# How to complete this task:
Up to and including the line with "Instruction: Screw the", please reproduce the lines below exactly, beginning with the first.

# Source records:
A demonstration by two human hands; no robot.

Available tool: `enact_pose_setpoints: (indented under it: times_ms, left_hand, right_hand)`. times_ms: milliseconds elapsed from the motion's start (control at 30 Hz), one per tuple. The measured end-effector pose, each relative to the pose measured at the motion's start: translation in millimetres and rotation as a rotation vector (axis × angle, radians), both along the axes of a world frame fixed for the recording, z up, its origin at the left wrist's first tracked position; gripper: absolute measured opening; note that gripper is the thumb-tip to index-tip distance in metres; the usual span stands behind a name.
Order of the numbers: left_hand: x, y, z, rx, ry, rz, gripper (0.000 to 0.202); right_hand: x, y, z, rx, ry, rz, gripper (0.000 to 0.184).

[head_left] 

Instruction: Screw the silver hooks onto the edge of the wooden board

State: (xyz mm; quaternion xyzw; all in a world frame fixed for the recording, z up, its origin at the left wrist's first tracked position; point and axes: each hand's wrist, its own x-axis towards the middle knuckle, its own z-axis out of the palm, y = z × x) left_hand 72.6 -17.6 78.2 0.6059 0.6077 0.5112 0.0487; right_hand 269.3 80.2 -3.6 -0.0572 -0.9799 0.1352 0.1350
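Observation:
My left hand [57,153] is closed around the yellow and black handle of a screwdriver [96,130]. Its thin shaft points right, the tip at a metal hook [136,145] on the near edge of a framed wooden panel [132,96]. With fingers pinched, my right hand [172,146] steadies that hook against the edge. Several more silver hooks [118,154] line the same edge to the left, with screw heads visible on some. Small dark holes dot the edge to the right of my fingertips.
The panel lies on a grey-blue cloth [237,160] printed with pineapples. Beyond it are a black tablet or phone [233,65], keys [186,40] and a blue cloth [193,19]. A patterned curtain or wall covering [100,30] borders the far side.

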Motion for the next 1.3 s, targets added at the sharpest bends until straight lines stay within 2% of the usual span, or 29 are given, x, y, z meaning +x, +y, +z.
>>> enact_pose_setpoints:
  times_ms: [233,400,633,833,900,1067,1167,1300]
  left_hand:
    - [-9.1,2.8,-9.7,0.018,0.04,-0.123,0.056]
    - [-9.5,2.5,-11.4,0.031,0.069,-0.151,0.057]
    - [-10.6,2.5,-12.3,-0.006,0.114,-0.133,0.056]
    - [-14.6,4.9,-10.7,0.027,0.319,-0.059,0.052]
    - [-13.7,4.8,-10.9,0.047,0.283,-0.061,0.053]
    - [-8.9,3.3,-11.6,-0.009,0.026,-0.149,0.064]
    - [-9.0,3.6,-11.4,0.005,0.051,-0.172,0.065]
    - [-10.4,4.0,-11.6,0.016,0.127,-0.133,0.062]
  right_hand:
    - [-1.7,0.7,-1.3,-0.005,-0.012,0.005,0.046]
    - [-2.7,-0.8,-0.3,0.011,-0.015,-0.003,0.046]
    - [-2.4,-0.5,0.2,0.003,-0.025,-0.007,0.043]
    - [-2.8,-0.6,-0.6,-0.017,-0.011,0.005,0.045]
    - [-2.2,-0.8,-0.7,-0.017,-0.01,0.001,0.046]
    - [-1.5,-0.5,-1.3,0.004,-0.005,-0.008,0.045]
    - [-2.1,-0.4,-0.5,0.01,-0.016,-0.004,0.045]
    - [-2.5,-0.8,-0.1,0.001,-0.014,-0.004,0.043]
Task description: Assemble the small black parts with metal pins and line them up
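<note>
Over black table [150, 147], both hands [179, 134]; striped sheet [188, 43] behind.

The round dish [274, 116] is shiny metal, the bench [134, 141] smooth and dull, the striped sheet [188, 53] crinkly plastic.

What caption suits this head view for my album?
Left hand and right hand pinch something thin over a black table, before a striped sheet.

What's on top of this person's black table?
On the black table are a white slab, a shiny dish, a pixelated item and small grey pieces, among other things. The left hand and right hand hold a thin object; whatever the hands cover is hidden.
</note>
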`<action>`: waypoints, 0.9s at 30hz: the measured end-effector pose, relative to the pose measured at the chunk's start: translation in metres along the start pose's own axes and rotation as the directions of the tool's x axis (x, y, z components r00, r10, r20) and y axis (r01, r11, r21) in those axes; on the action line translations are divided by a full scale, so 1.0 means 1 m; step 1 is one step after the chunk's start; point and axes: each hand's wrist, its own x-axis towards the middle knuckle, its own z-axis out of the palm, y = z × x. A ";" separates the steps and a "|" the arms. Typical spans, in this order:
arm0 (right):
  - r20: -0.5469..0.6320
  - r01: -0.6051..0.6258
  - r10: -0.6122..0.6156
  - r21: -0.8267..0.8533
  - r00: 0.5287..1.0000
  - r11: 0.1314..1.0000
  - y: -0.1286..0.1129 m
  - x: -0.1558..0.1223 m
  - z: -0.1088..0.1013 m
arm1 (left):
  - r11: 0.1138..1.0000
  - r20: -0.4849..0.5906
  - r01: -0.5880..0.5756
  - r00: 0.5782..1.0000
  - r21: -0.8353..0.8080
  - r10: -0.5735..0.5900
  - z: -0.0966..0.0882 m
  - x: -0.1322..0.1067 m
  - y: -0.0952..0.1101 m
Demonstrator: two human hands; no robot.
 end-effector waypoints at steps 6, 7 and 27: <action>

# Answer to this problem:
A demonstration by two human hands; no robot.

Available tool: `enact_pose_setpoints: (indented under it: times_ms, left_hand, right_hand)`. times_ms: milliseconds elapsed from the motion's start (control at 30 Hz), one per tuple. The measured end-effector pose, each relative to the pose measured at the motion's start: translation in millimetres and rotation as a rotation vector (axis × angle, radians), both along the axes of a world frame fixed for the recording, z up, its origin at the left wrist's first tracked position; gripper: absolute measured opening; note that gripper is the thumb-tip to index-tip distance in metres; the usual span stands behind a name.
Order of the numbers: left_hand: x, y, z, rx, ry, rz, gripper (0.000 to 0.202); right_hand: x, y, z, rx, ry, rz, gripper (0.000 to 0.184).

[head_left] 

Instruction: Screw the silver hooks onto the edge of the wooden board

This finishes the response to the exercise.